Evaluation of electrospinning parameters on the tensile strength and suture retention strength of polycaprolactone nanofibrous scaffolds through surface response methodology

Abstract

Scaffolds should provide sufficient biomechanical support during tissue regeneration for tissue engineering (TE) applications. Electrospun scaffolds are commonly applied in TE applications due to their tunable physical, chemical, and mechanical properties as well as their similarity to extracellular matrix. Although the mechanical properties of electrospun scaffolds are highly dependent on processing parameters, a limited number of studies have systematically investigated this subject. The present study has investigated the effects of the main electrospinning parameters on tensile and suture retention strength of polycaprolactone (PCL) scaffolds using response surface methodology. Scaffolds morphology and cell-scaffold interaction were also investigated in this study. According to the fitted model, polymer concentration and feed rate have the most significant positive effect on both the tensile and suture retention strength. Whereas applied voltage negatively affected both the tensile and suture retention strength. The effect of distance on tensile strength was not significant while its effect on suture retention was different depending on its values. Changes in biomechanical properties were associated with gross alterations in morphology of the fibers and cell-scaffold interaction. Scaffolds with lowest tensile strength presented a beaded morphology while scaffolds with higher tensile strength presented beadless morphology with worm-like fibers.

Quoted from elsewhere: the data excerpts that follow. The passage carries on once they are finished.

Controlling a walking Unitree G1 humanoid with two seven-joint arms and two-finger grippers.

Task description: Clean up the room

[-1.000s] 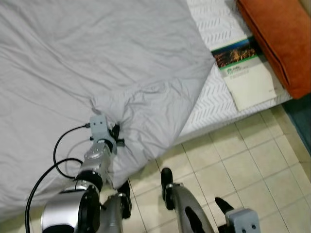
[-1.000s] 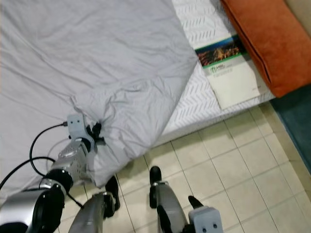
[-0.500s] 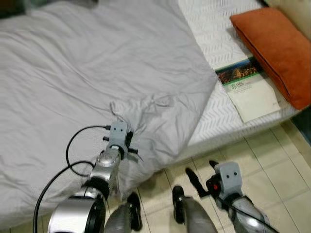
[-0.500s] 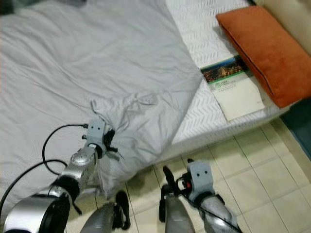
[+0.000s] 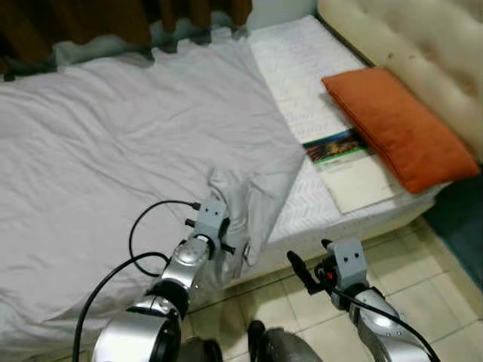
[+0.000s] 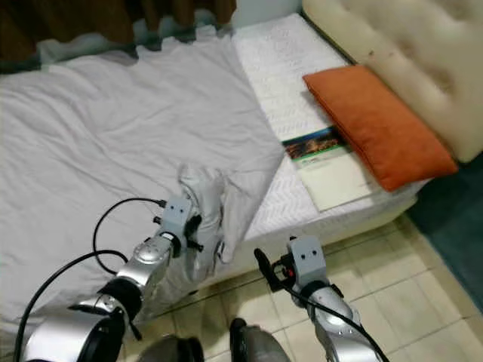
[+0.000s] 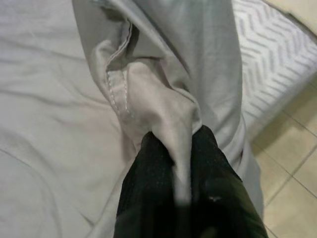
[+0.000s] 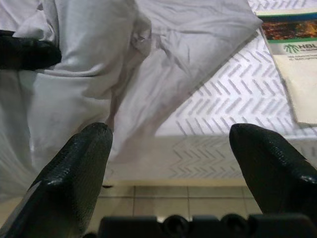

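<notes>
Grey sheet [image 5: 136, 151] covers the left and middle of the bed [image 5: 302, 83], its near right corner bunched up at the near edge and clamped between the two black fingers of the left end effector [image 7: 181, 163]. Right end effector [image 8: 171, 148] hangs released over the tiled floor [image 5: 445, 256] just off the mattress edge, well apart from the booklet [image 5: 351, 170] and orange pillow [image 5: 396, 124] at the far right.
</notes>
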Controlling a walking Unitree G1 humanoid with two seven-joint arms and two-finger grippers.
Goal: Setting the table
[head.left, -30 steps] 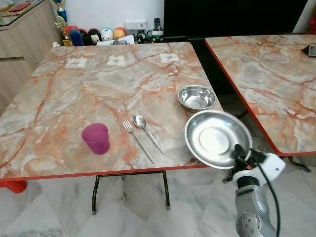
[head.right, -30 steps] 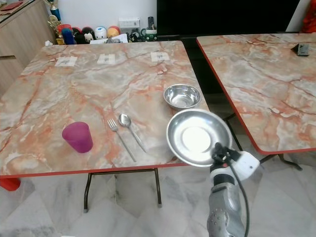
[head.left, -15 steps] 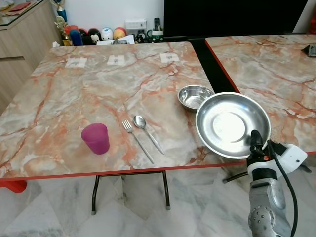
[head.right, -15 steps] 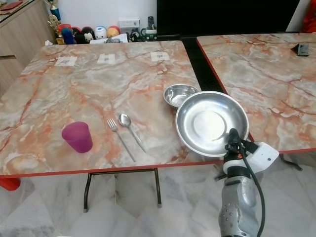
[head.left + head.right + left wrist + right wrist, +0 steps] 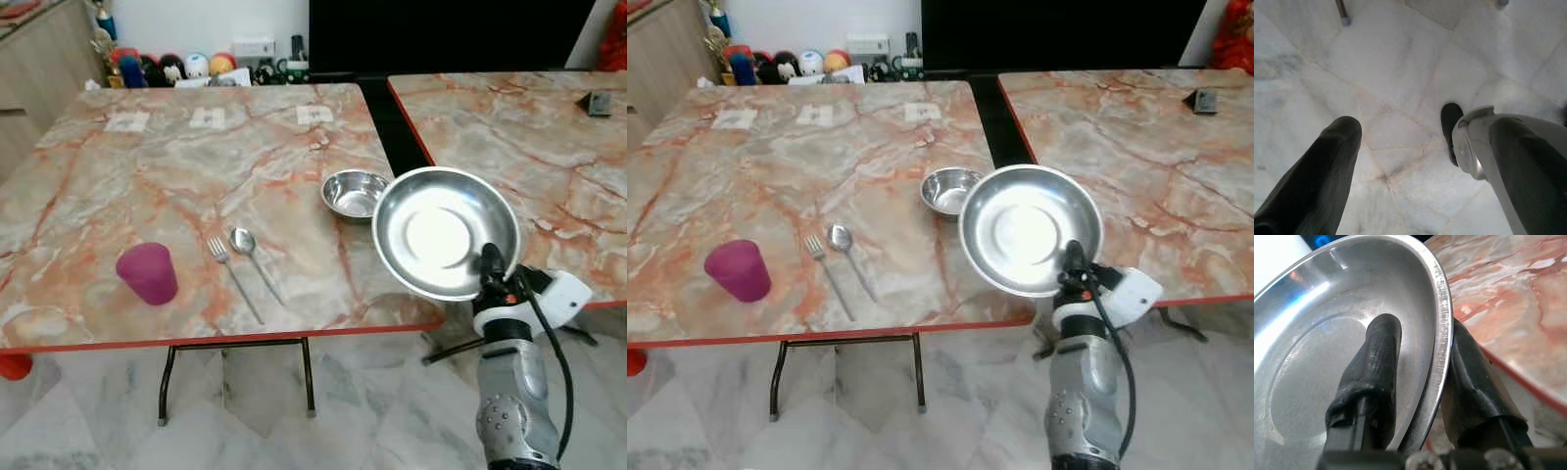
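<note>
Currently carrying plate [image 5: 446,230] by near rim, right gripper [image 5: 1415,382] fingers clamped across it, raised off desk [image 5: 196,166] corner, bowl [image 5: 355,193] at ten o'clock. Left gripper [image 5: 1415,161] fingers apart, idle.

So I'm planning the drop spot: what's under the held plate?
The plate in the right gripper covers the table's corner and the bowl's edge; anything beneath is hidden.

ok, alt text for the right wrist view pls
The right gripper pinches the rim of a steel plate, one black finger on the shiny inner face and the other behind the rim. Beyond the plate lies a marble-patterned table with a red edge.
</note>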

The increase in tensile strength was correlated with the increase in average diameter of the fibers and pore size. The results of cell culture study showed that fibroblasts stretched and proliferated more on scaffolds with lower tensile strength. The generated model might be helpful when PCL scaffold with desirable tensile and suture retention strength are required. Furthermore, the results suggest that changes in morphology and subsequent cell-scaffold interaction should be considered when these biomechanical properties are optimized.